Example 8: transplantation of kidney-enhancing organ structures

A kidney enhancing organ wafer is placed into one or more regions of an organ, such as a kidney. The surface of the recipient kidney is exposed. The renal vessels were temporarily clamped with vascular clamps to reduce bleeding. An incision is made in the renal capsule to access the renal parenchyma. Carefully pushing the balloon away from the substance. Renal parenchymal tissue similar in size and shape to the renal tissue matrix is removed without disruption of the collection system during removal. The cell-seeded kidney tissue matrix is placed into the kidney parenchyma, and the kidney capsule is sutured to the transplanted kidney tissue matrix. The vascular clamp is removed to restore circulation. Hemostasis was achieved by pressing gently on the graft. After hemostasis, the wound was closed. After transplantation, the cells were examined for growth and development in kidney-enhancing organ structures. Photographs of the renal biomatrix one week after transplantation showed that the cells were viable and positive at 100-fold magnification with the lipophilic red fluorescent tracer carbocyanine (not shown). Four weeks after transplantation, the formation of tubules and glomerular-like structures was seen (H & E × 200, photos not published). The development of the tubular structures continued until 8 weeks after transplantation (pictures not shown).

Claims (15)

1. An artificial organ augmenting construct for augmenting a function of a native organ, comprising:

a three-dimensional biological matrix formed by perfusing a matrix material with at least one cultured cell population such that the cells attach to the matrix material and produce a tissue layer capable of enhancing organ function at one or more target sites of the native organ, wherein the matrix has a maximum dimension of less than 50 mm and a ratio of its maximum dimension to its thickness of greater than 5: 1.
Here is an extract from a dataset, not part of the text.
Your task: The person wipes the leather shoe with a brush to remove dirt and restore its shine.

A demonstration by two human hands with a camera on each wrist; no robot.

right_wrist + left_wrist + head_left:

2. The construct of claim 1, wherein the construct is selected to enhance an organ selected from the group consisting of: heart, kidney, liver, pancreas, spleen, bladder, ureter and urethra.

3. The construct of claim 1, wherein the matrix material is decellularized tissue.
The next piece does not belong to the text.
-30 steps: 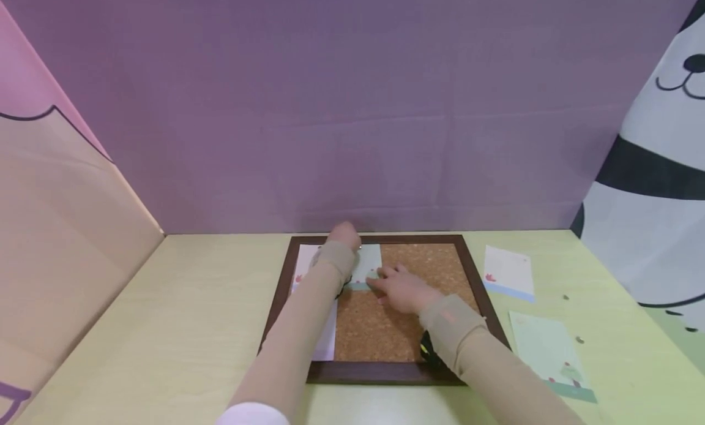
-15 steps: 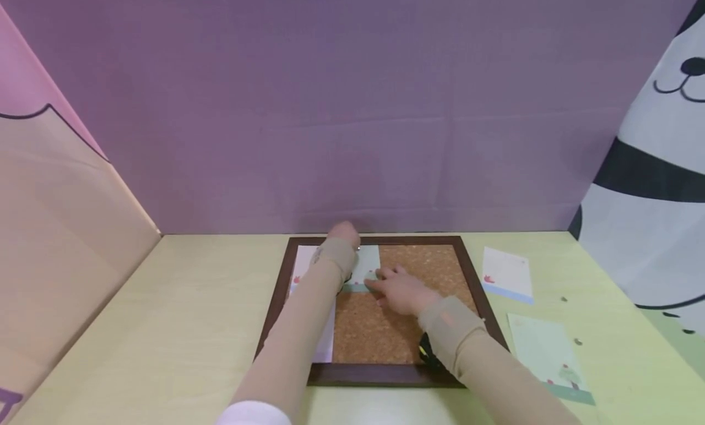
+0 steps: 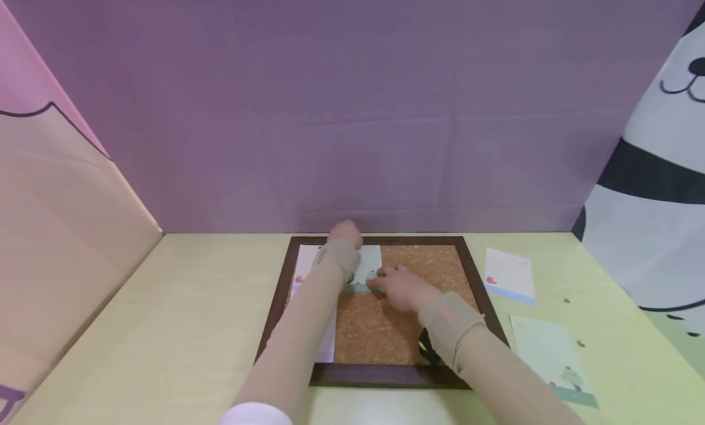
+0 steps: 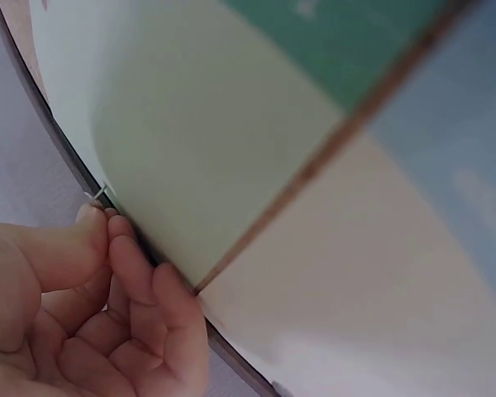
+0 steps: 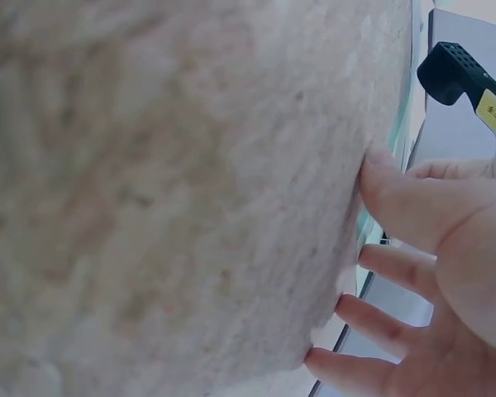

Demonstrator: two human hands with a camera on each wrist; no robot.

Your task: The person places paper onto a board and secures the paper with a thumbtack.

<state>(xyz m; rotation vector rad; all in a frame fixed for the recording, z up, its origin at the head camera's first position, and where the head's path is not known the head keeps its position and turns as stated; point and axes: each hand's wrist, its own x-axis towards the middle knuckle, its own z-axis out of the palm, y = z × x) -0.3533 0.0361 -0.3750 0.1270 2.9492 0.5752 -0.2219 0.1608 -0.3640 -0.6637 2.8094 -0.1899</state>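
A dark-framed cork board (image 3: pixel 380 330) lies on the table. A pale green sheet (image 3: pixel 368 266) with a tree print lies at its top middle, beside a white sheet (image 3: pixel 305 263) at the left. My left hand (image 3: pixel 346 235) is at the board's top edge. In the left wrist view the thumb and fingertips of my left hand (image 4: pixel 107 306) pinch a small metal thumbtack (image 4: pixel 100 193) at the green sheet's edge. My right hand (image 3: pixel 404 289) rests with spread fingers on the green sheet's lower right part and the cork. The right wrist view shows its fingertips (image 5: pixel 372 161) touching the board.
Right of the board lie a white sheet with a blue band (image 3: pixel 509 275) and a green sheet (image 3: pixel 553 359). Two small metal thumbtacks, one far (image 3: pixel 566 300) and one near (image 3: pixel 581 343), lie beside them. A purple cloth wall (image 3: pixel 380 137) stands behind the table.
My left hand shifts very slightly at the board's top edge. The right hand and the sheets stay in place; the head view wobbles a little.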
4. The construct of claim 1, wherein the matrix material is a hydrogel.

5. The construct of claim 4, wherein the hydrogel has a volume of 0.01 to 30 cubic millimeters.

6. The construct of claim 4, wherein the hydrogel has a volume of 0.1 to 20 cubic millimeters.
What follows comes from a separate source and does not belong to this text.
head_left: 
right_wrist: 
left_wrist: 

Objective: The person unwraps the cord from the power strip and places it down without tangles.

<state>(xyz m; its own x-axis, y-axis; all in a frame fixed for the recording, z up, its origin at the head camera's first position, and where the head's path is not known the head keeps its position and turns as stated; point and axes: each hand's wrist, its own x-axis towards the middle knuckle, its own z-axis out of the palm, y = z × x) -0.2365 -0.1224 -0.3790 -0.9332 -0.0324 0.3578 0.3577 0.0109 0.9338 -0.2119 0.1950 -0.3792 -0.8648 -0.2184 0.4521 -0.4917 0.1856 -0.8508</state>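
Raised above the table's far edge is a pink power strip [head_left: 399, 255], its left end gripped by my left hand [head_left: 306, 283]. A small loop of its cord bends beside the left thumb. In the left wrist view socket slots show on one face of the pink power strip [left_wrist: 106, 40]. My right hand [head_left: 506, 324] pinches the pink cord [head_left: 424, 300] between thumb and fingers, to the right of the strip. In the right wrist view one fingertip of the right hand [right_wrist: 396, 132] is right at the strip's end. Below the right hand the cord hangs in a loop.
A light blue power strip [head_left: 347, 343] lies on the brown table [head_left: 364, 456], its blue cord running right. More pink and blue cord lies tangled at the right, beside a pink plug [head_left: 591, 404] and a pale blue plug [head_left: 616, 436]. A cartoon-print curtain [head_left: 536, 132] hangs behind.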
7. The construct of claim 1, wherein the matrix material is a polymer.

8. The construct of claim 1, wherein the matrix has a maximum dimension of less than 25 mm.

9. The construct of claim 1, wherein the matrix has a maximum dimension of less than 10 mm.

10. The construct of claim 1, wherein the matrix has a maximum dimension of less than 2-5 mm.

11. The construct of claim 1, wherein the matrix has a maximum dimension of less than 2-3 mm.

12. The construct of claim 1, wherein the matrix is a substantially flat structure having a ratio of its largest dimension to its thickness of greater than 5: 1.

13. The construct of any one of claims 1 to 12, wherein the construct is a kidney function enhancing construct comprising:

a three-dimensional biological matrix formed by infusing a matrix material with a population of kidney cells such that the kidney cells attach to the matrix and create a tissue layer that differentiates into a nephron structure or a portion thereof, thereby enhancing kidney function.

14. The construct of any one of claims 1 to 12, wherein the construct is a cardiac function enhancing construct comprising:

a three-dimensional biological matrix formed by perfusing a matrix material with a population of heart cells such that the heart cells attach to the matrix and create a tissue layer that differentiates into a cardiac structure or a portion thereof, thereby enhancing cardiac function.

15. The construct of any one of claims 1-12, wherein the matrix is initially perfused with a population of endothelial cells such that the endothelial cells attach to the matrix to create a layer of endothelial tissue comprising the vasculature, and then seeded with a second population of cells such that the second population of cells attach to the layer of endothelial tissue comprising the vasculature and differentiate to enhance organ function.